▶ TASK TO CARRY OUT
Track down each line below containing the string "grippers" and copy it.

════════════════════

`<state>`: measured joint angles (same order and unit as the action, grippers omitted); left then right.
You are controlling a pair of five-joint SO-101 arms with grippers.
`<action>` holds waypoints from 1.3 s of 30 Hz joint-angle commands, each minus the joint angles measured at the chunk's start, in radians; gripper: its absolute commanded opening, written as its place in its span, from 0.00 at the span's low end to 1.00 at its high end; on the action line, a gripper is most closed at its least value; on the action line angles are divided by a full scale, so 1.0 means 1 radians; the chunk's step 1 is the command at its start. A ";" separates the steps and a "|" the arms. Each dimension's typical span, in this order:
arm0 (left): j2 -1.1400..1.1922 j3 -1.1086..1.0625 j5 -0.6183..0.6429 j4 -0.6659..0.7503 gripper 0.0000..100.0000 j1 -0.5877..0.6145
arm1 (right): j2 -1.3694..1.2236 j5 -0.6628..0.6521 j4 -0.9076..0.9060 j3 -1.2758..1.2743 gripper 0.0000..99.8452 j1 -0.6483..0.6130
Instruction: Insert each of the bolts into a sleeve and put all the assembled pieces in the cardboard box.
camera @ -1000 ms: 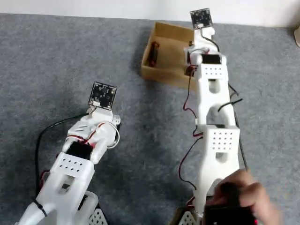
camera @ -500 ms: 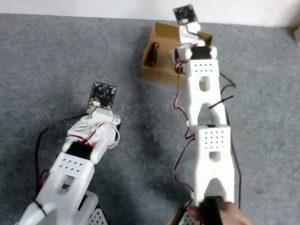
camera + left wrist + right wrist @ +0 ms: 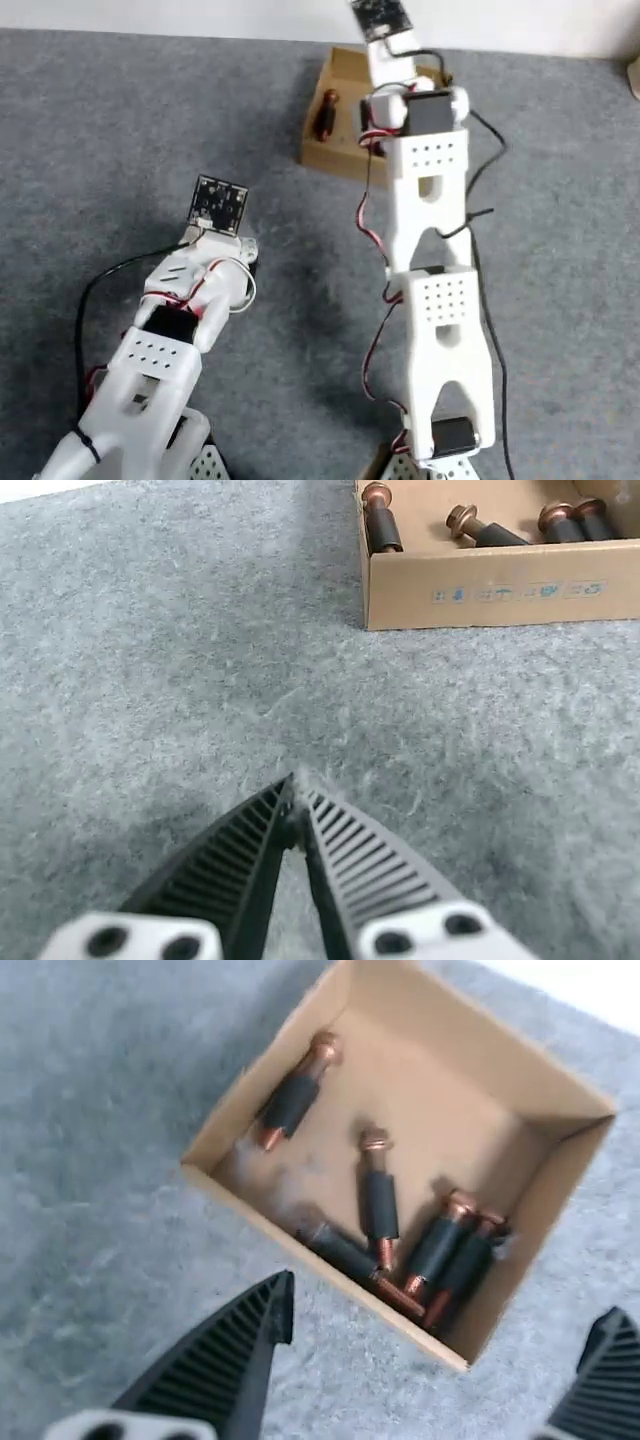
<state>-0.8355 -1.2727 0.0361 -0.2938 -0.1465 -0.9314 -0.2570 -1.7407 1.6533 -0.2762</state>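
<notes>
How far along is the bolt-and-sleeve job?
Done: about five assembled pieces lie in the cardboard box, each bolt seated in its sleeve. In hand: nothing. The right hand hangs open over the box, and the left hand is shut and empty above the carpet. Left: likely nothing, since every bolt I can see is sleeved and boxed.

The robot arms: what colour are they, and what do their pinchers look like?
The left arm and right arm are white plastic with little dot holes and black motors. Red and black wires run along them. The left gripper and right gripper are black, ribbed and pointy.
</notes>
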 commanded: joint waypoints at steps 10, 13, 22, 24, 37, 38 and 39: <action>-0.427 -0.196 -0.077 0.017 0.01 0.042 | 0.395 0.150 -0.027 0.087 0.40 -0.028; -0.595 -0.277 -0.091 0.015 0.01 0.042 | 0.509 0.150 -0.027 -0.013 0.40 -0.028; -0.986 -0.424 -0.094 -0.055 0.01 0.028 | 0.952 0.150 -0.027 -0.552 0.40 -0.028; -0.995 -0.424 -0.094 -0.083 0.01 0.010 | 1.066 0.150 -0.025 -0.699 0.40 -0.028; -0.986 -0.421 -0.092 -0.087 0.01 -0.012 | 1.851 0.143 0.145 -1.687 0.40 -0.024; -0.986 -0.417 -0.094 -0.087 0.01 -0.010 | 1.914 0.143 0.177 -1.762 0.40 -0.024; -0.986 -0.414 -0.095 -0.087 0.01 -0.010 | 1.977 0.143 0.208 -1.831 0.40 -0.024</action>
<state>-1.8067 -1.6763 -0.0575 -0.3736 -0.1465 0.8777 -0.1174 -1.6318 0.0222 -0.2977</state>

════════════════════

▶ RESPONSE
`<state>`: measured joint angles (same order and unit as the action, grippers omitted); left then right.
You are controlling a pair of five-joint SO-101 arms with grippers.

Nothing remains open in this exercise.